Бѣдная Венера видѣть это торжественное сочувствіе она склоняетъ свою голову на плечо, она то страдаетъ молча, то безумно бредитъ, думаетъ, онъ не умеръ, не мотъ умереть. Голосъ ея замираетъ, колѣна забываютъ преклониться, глаза въ гнѣвѣ на то, что плакали преждевременно.
CLXXVIII.
Она смотритъ такъ пристально на его рану, что она представляется тройною ея помутившемуся взору. Тогда она упрекаетъ свои умножающіе глаза, которые плодятъ удары, гдѣ ихъ нѣтъ; лицо его двоится, каждый членъ кажется вдвойнѣ; зрѣніе часто вводится въ обманъ, когда разумъ въ затменіи.
CLXXIX.
"Мои уста не находятъ выраженія для моего горя объ одномъ, произноситъ она, а вотъ два мертвыхъ Адониса! Мои вздохи истощились, мои соленыя слезы изсякли, мои глаза въ огнѣ, мое сердце обратилось въ свинецъ. Тяжкій свинецъ моего сердца, растопись на красномъ огнѣ моихъ глазъ! Такъ я умру, расплавленная въ страстномъ желаніи.
CLXXX.
"Увы, бѣдный міръ, что за сокровище ты утратилъ!

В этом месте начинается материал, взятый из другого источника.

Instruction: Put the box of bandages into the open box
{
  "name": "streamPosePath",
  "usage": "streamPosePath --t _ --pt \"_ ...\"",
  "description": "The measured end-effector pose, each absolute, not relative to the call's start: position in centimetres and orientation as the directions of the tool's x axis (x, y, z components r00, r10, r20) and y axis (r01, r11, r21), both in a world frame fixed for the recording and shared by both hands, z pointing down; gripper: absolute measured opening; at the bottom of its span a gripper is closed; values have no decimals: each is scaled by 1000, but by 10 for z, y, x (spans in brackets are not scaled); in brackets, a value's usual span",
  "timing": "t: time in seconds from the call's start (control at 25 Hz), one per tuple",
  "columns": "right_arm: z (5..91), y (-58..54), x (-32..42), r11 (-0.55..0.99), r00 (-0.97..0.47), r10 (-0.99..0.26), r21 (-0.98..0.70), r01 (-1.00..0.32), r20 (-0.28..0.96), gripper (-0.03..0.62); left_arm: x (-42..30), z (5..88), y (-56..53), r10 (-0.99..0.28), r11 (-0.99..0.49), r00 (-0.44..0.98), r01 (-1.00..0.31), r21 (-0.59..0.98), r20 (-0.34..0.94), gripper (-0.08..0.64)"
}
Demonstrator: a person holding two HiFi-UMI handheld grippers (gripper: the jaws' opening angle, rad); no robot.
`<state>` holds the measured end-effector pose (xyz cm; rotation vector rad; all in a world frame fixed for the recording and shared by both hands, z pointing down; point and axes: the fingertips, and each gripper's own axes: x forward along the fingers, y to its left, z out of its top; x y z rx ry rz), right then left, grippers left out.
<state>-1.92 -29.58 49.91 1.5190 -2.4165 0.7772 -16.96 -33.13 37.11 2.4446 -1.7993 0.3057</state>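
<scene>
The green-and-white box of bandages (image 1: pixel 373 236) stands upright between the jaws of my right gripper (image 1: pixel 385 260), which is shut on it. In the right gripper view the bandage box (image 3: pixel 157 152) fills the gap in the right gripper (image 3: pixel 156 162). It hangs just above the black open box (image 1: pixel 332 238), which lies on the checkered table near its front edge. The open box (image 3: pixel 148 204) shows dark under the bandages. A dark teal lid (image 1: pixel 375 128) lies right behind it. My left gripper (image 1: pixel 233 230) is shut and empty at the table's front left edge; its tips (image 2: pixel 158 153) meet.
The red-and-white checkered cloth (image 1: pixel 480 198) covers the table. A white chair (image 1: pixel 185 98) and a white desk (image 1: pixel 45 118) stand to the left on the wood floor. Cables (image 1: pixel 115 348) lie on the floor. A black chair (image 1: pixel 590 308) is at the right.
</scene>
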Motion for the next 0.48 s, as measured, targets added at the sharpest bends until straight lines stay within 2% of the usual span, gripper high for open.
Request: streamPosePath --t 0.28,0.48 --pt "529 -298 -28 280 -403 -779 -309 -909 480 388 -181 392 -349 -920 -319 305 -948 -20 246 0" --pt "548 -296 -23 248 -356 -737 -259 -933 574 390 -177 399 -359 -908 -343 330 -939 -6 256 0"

Остается ли въ живыхъ чье либо лицо, достойное взглядовъ? Чей голосъ будетъ музыкой? Чѣмъ можешь ты теперь похвалиться изъ бывшаго или грядущаго? Цвѣты благоуханны, ихъ окраска свѣжа и мила, но истинная краса жила и умерла съ нимъ.
CLXXXI.
"Пусть ни одно твореніе не носитъ болѣе головнаго убора или покрывала! Ни солнце, ни вѣтеръ не будутъ стремиться Облобызать васъ: вамъ нечего прелестнаго терять, вамъ нечего и бояться; солнце презираетъ васъ, вѣтеръ васъ освищетъ. Но когда былъ живъ Адонисъ, то солнце и вѣтеръ рыскали, какъ два вора, чтобы похитить его красу.
CLXXXII.
"Онъ накрывался поэтому шапкою, но яркое солнце заглядывало и подъ ея поля, а вѣтеръ сдувалъ ее и, когда она падала, игралъ его кудрями. Адонисъ начиналъ плакать, и тотчасъ же они, сжалясь надъ его нѣжнымъ возрастомъ, соперничали въ томъ, кому осушить его слезы.
CLXXXIII.
"Чтобы взглянуть на его лицо, левъ крался за какой-нибудь изгородью, не желая его испугать; чтобы насладиться его пѣніемъ, тигръ дѣлался ручнымъ и смирно внималъ ему; стоило ему заговорить, и волкъ оставлялъ свою добычу и не трогалъ глупой овцы въ этотъ день.
CLXXXIV.
"Когда онъ любовался на свое изображеніе въ ручьѣ, рыбы расправляли свои золотистыя жабры. Когда онъ приближался, птицы такъ восхищались, что нѣкоторыя изъ нихъ начинали пѣть, другія приносили ему въ клювѣ тутовыя ягоды и румяныя — спѣлыя вишни. Онъ питалъ ихъ своимъ видомъ, онѣ его — плодами.
CLXXXV.
"Но этотъ отвратительный, страшный, съ щетинистымъ пыломъ вепрь, котораго глаза, вѣчно обращенные внизъ, изыскиваютъ могилу, не видалъ никогда красоты, облекавшей Адониса; о томъ свидѣтельствуетъ самое его дѣяніе. Если же онъ видѣлъ его лицо, то, я убѣждена, онъ захотѣлъ его поцѣловать, — и тѣмъ убить его".
CLXXXVI.
"Это вѣрно, вѣрно; такъ былъ убитъ Адонисъ: онъ мчался на вепря съ своимъ острымъ копьемъ; тотъ не точилъ на него своихъ клыковъ, но захотѣлъ усмирить его ласкою и, уперевъ голову въ его бокъ, влюбленный боровъ нечаянно вонзилъ клыкъ въ его пахъ.
CLXXXVII.
"Будь у меня такіе зубы, я должна сознаться, убила бы его еще прежде, цѣлуя его. Но онъ умеръ, не уладивъ моей юности своею… Тѣмъ большія проклятія на мнѣ"!.. Она надаетъ съ этимъ гдѣ стояла, запятнавъ себѣ лицо его запекшейся кровью".